In my monograph and subsequent publications, I have argued that Deleuze, Blanchot, Derrida, Levinas, Foucault and Bergson, with Kant, Leibniz and Heidegger as precursors, invoked the concept of mise en ebyme, or aesthetic self-reference, from Poetics, to use it as a paradigm shift in Philosophy. My research into Rabbinic Thought shows it to consist in types of mises en abyme, known to neither Poetics nor Philosophy.

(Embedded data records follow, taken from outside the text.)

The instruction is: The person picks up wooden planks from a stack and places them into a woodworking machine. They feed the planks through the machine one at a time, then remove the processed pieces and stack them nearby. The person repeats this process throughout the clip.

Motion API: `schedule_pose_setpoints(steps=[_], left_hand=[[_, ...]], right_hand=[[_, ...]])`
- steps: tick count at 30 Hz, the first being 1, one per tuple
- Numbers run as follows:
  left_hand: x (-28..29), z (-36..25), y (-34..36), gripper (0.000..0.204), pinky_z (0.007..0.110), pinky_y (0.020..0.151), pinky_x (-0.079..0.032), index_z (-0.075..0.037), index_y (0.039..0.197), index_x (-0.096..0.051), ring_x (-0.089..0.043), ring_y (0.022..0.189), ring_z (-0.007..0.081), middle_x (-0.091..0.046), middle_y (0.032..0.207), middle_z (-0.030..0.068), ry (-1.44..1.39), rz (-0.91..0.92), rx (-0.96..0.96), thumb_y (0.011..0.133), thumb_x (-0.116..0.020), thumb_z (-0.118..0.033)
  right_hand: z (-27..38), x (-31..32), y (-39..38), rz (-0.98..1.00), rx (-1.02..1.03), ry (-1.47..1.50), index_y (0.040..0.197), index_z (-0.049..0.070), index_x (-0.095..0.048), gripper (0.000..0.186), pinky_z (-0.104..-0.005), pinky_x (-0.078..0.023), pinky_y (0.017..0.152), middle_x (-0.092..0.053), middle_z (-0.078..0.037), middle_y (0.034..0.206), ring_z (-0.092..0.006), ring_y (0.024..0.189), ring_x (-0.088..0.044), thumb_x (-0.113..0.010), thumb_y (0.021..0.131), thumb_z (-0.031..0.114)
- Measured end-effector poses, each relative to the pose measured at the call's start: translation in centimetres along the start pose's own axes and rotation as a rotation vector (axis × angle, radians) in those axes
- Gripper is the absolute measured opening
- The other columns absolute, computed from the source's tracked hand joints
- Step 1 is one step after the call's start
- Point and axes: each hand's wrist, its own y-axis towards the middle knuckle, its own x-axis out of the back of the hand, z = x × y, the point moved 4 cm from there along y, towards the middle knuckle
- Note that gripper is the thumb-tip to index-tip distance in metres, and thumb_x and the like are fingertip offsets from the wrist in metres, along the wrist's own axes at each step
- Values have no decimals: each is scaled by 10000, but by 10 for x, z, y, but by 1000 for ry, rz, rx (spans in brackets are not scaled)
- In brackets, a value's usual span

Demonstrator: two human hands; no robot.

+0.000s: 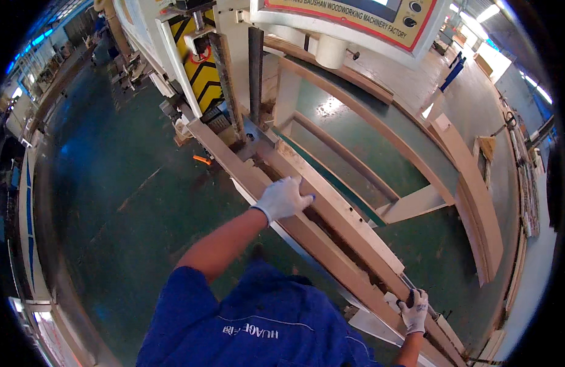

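Two long brown wooden boards lie side by side on a machine bed, running from the upper left to the lower right with a narrow dark gap between them. My left hand [283,199], in a white glove, grips the far board [349,240] about halfway along, thumb and fingers apart over it. The near board [322,249] passes under that wrist. Farther down, my right hand [415,311], also gloved, is curled on the far board's lower stretch; its fingertips are partly hidden. At the upper end the boards reach a dark upright post [227,85] of the machine.
A control panel [356,24] with dark knobs overhangs the far side. Beyond the bed stands an open wooden frame [349,165], with curved brown panels [478,214] at the right. A yellow-and-black striped plate [203,67] marks the machine. On the green floor lies an orange-handled tool [202,159].
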Motion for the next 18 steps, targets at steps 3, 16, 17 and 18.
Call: schedule_pose_setpoints(steps=[3,16,17,18], left_hand=[[-15,-15,-11,847,537,1120,-440,65,1439,-533,-612,1270,484,-587,1408,341,336,7,-55,883,-765,-531],[1,19,28,1096,607,1211,-327,65,1539,-409,-445,1428,549,-396,1583,380,491,-53,137,749,-879,-533],[5,27,32,1101,608,1208,-333,49,1549,-405,-449,1425,551,-392,1587,375,496,-57,142,746,-881,-533],[10,34,38,1105,608,1205,-339,34,1559,-401,-452,1421,552,-389,1592,371,497,-64,147,742,-884,-533]], right_hand=[[6,-4,6,-19,18,-17,1207,20,-655,630,-516,-472,1065,-587,-221,1290,-430,1239,-558,-892,661,227],[79,-11,53,-43,274,95,1159,47,-657,613,-511,-492,947,-626,-185,1128,-407,1085,-601,-893,624,230],[90,-13,59,-33,293,98,1177,60,-653,629,-513,-491,948,-630,-180,1127,-408,1089,-604,-902,624,226],[104,-13,66,-47,318,106,1171,67,-653,622,-507,-490,939,-633,-174,1120,-405,1081,-608,-912,630,233]])
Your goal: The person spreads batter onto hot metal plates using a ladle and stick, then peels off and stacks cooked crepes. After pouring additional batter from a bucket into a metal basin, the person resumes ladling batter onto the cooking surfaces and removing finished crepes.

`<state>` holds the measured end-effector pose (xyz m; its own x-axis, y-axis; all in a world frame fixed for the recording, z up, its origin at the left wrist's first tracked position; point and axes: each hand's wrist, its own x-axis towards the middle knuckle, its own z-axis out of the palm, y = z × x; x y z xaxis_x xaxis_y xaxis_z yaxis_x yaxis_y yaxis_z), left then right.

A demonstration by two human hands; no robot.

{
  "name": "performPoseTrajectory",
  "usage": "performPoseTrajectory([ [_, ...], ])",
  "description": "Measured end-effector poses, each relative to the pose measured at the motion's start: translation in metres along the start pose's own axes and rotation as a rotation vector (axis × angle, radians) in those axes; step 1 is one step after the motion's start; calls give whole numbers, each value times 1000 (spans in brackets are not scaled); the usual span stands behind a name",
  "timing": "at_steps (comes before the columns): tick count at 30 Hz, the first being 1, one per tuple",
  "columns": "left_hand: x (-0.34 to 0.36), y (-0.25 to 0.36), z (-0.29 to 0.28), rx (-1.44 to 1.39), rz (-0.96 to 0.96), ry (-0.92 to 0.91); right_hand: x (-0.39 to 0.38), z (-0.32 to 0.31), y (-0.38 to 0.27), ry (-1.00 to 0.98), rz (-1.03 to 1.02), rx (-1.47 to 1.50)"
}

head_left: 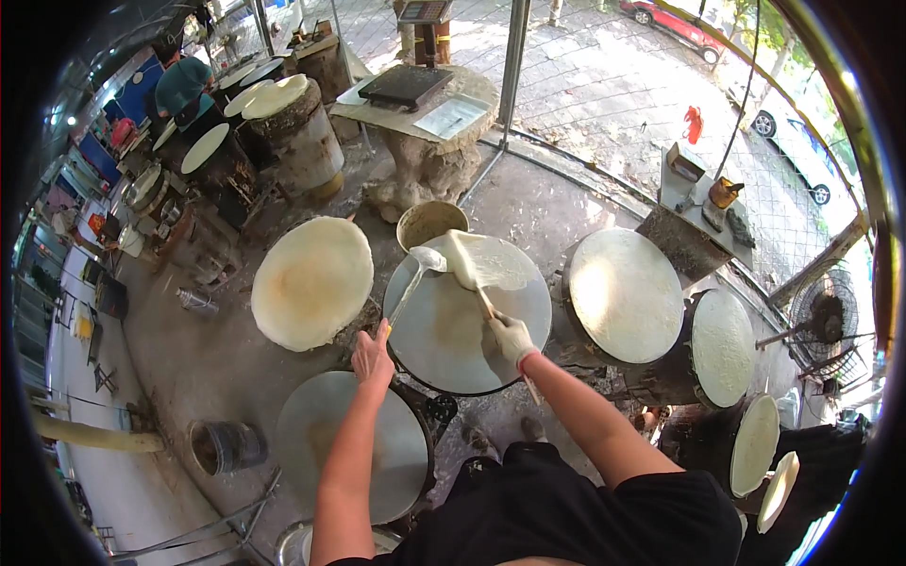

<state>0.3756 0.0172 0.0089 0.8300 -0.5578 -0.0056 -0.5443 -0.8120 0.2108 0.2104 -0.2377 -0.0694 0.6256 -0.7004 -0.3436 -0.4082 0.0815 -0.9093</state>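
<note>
My left hand (374, 354) is bare and closed round the long handle of a ladle (429, 258), whose batter-coated bowl is over the far left part of a round grey griddle (453, 354). In a white glove, my right hand (511, 338) grips the wooden handle of a spreader (484, 300). The spreader's head is buried in pale batter (461, 259), so its shape is hidden. A thin film of batter (507, 262) covers the griddle's far right part; its near part is bare. Just beyond the griddle stands a batter pot (431, 223).
A large round flatbread (313, 283) lies to the left. Another grey griddle (354, 443) is at the near left. Batter-covered griddles (626, 295) line the right side, near a fan (826, 316). A scale (406, 87) sits on a stone table; a bucket (226, 447) lies at the left.
</note>
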Motion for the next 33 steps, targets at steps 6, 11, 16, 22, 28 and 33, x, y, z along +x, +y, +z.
performPoseTrajectory([
  [6, -34, -51, -3, 20, -53, 78, -15, -60, -51, -63, 128, 45],
  [11, -62, -31, -21, 7, -85, 61, -5, -3, -53, -258, 106, -89],
  [16, -105, -56, -23, -132, -223, 18, 2, -67, -69, -340, 172, -123],
  [22, -124, -27, -12, -380, -58, 276, 10, -24, -85, -455, 57, -173],
  [28, -135, 9, -23, -1100, -406, 186, 37, -81, -90, -418, 97, -204],
  [33, -130, 59, -35, -1464, -568, 132, 38, -44, -104, -796, 287, -237],
])
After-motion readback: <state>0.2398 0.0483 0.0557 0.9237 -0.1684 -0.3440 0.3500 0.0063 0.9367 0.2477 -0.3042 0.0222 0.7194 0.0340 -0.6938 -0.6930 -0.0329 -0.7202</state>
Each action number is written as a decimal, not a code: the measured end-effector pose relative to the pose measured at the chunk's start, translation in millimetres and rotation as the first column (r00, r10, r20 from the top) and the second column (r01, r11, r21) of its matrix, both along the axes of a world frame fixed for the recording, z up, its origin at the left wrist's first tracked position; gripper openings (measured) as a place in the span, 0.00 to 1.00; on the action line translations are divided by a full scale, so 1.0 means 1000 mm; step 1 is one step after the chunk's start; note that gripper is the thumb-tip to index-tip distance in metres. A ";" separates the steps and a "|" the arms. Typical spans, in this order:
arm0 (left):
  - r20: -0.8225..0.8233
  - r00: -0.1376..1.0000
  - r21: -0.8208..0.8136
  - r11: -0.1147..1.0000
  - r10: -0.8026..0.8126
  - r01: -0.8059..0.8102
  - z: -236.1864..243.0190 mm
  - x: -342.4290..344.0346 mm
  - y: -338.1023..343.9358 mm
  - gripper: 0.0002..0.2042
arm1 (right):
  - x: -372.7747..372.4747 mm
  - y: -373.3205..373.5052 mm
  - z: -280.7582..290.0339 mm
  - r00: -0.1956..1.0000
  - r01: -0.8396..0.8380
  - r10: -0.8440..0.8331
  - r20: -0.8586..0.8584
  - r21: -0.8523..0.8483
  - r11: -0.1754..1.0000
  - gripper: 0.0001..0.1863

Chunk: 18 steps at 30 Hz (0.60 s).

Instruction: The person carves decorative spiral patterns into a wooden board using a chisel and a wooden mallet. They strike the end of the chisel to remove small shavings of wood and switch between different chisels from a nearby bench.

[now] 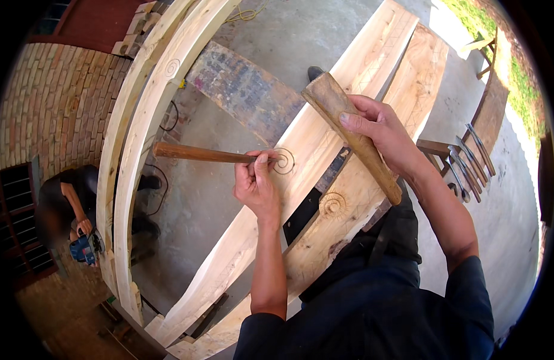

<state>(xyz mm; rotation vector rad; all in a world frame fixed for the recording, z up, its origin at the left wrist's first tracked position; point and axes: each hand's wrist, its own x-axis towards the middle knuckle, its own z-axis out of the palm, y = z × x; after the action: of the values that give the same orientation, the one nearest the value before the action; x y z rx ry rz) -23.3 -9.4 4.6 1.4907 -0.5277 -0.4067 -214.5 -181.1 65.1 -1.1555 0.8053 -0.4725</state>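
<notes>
My left hand (pixel 256 187) pinches a long wooden-handled carving chisel (pixel 199 152) low down, close to its working end. That end meets a spiral (pixel 285 161) cut into a pale wooden beam (pixel 226 255), and the handle leans out to the left. In my right hand (pixel 382 129) is a worn wooden mallet (pixel 364 150), held around its middle, raised above the beams and apart from the chisel. Nearer my body lies a second beam (pixel 418 78), bearing a carved round spiral (pixel 333 205) and pencilled zigzag marks.
Several carving tools (pixel 467 171) rest at a wooden bench (pixel 493 108) on the right. A paint-stained board (pixel 244 84) lies beneath the beams. Two curved beams (pixel 133 150) stand left; beyond them a person (pixel 67 198) grips a blue power tool (pixel 83 249).
</notes>
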 end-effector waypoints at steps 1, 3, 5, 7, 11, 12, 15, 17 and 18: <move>0.001 1.000 0.000 1.000 -0.002 0.002 0.001 0.000 0.000 0.06 | 0.002 -0.001 0.003 1.000 -0.023 0.023 0.002 0.086 0.996 0.30; 0.003 1.000 0.000 1.000 -0.006 0.006 0.002 0.000 0.000 0.06 | 0.007 -0.001 0.009 0.998 -0.046 0.036 0.052 0.214 0.976 0.29; -0.005 1.000 -0.009 1.000 -0.010 0.010 0.002 0.001 0.001 0.06 | 0.011 0.000 0.016 0.994 -0.077 0.047 0.102 0.307 0.949 0.29; -0.009 1.000 -0.012 1.000 -0.015 0.015 0.001 0.001 0.001 0.06 | 0.015 0.002 0.023 0.987 -0.111 0.059 0.151 0.368 0.923 0.29; -0.002 1.000 -0.011 1.000 -0.022 0.022 -0.001 0.001 0.002 0.05 | 0.023 0.008 0.031 0.976 -0.168 0.111 0.186 0.327 0.930 0.30; -0.002 1.000 -0.015 1.000 -0.026 0.026 -0.001 0.001 0.002 0.05 | 0.025 0.009 0.036 0.977 -0.178 0.141 0.157 0.256 0.950 0.30; 0.055 0.998 -0.004 1.000 -0.025 0.026 -0.004 -0.001 0.003 0.04 | 0.037 0.004 0.062 0.972 -0.231 0.233 0.003 -0.131 0.964 0.30; 0.186 0.982 0.026 0.999 -0.036 0.032 -0.007 -0.002 0.000 0.04 | 0.050 0.002 0.074 0.986 -0.159 0.159 -0.046 -0.527 0.835 0.30; 0.247 0.968 0.042 0.998 -0.051 0.041 -0.008 -0.003 -0.002 0.04 | 0.058 0.003 0.078 0.997 -0.058 0.075 -0.009 -0.729 0.682 0.31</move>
<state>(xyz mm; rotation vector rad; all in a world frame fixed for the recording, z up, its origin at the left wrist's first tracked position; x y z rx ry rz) -26.7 -10.9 -3.7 1.5769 -0.7577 -0.2675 -156.7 -177.7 143.1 -1.9192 0.5468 -0.7858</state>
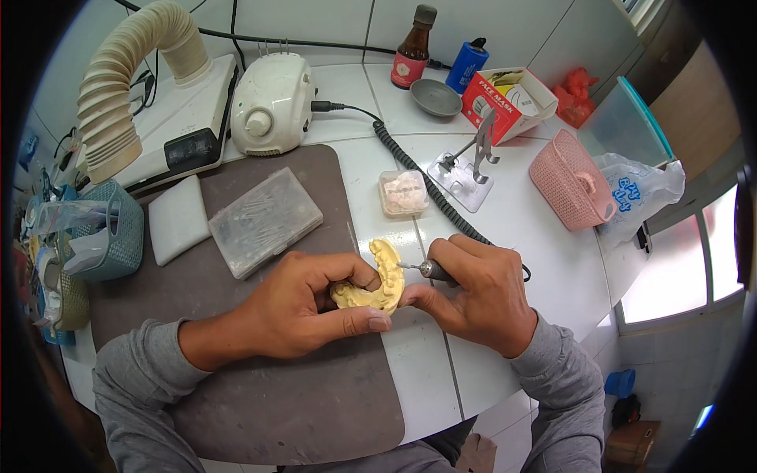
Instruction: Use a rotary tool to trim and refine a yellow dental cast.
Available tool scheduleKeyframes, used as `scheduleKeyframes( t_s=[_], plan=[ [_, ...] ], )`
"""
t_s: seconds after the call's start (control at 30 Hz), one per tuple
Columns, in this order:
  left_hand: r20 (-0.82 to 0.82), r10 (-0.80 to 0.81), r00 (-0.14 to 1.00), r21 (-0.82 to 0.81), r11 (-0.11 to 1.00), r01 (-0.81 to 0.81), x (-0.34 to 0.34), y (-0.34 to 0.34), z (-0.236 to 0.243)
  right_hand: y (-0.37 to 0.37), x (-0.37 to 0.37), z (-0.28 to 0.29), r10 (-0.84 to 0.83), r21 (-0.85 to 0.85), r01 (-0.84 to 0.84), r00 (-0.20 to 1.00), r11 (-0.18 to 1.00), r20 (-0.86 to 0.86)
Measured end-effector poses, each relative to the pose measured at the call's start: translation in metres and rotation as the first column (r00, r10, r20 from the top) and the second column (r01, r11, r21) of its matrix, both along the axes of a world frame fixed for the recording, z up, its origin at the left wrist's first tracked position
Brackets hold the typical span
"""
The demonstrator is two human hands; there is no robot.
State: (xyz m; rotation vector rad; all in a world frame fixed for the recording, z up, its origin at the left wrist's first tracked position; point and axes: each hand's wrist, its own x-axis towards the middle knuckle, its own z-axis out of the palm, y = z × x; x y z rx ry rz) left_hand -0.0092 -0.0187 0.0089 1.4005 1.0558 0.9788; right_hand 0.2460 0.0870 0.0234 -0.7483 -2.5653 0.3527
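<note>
A yellow, horseshoe-shaped dental cast [385,277] is gripped between the thumb and fingers of my left hand [311,296], above the right edge of a brown mat. My right hand [485,292] holds a rotary handpiece [436,271] like a pen. Its thin metal bur points left and reaches the cast's outer right side; whether it touches cannot be told. The right thumb rests close against the lower right of the cast. From behind the right hand, a coiled black cord [426,185] runs back to the white control unit [272,106] with a round knob.
On the brown mat [292,402] lie a clear case of burs [266,221] and a white pad [178,219]. A ribbed hose [106,102] arches at the back left. Beyond my hands stand a small clear box [404,194], a metal stand [465,177] and a pink basket [569,181].
</note>
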Motion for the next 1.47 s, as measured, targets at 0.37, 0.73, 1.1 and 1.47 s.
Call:
scheduleKeyframes(
  t_s=[0.37, 0.73, 1.1, 1.47],
  plan=[
    [-0.04, -0.007, 0.999, -0.008, 1.0, 0.006, -0.001, 0.0, 0.005, -0.001, 0.0, 0.003, 0.007, 0.012, -0.007, 1.0, 1.0, -0.004],
    [-0.03, -0.01, 1.0, -0.024, 1.0, 0.01, -0.001, 0.0, 0.005, -0.002, 0.0, 0.003, 0.012, 0.029, -0.012, 1.0, 1.0, 0.016],
    [-0.009, -0.008, 1.0, -0.022, 1.0, 0.008, -0.001, 0.0, 0.003, -0.005, -0.001, 0.009, 0.004, -0.033, -0.002, 0.999, 0.999, 0.049],
    [0.02, -0.005, 1.0, 0.023, 1.0, 0.005, -0.001, 0.0, -0.005, -0.001, 0.0, 0.004, 0.004, -0.002, -0.003, 1.0, 1.0, 0.01]
  ],
)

My upcoming research-project “Poetics and the Logic of Life” will apply the phenomenology and poetics of self-reference to Biosemiotics and Origin of Life theories.   

Publications

Monographs

  • Dickmann, I. (2019) The Little Crystalline Seed: The Ontological Significance of the Mise en abyme in Post-Heideggerian Thought. New York: State University of New York Press. SUNY Series: “Intersections: Philosophy and Critical Theory”, edited by Rodolph Gasché.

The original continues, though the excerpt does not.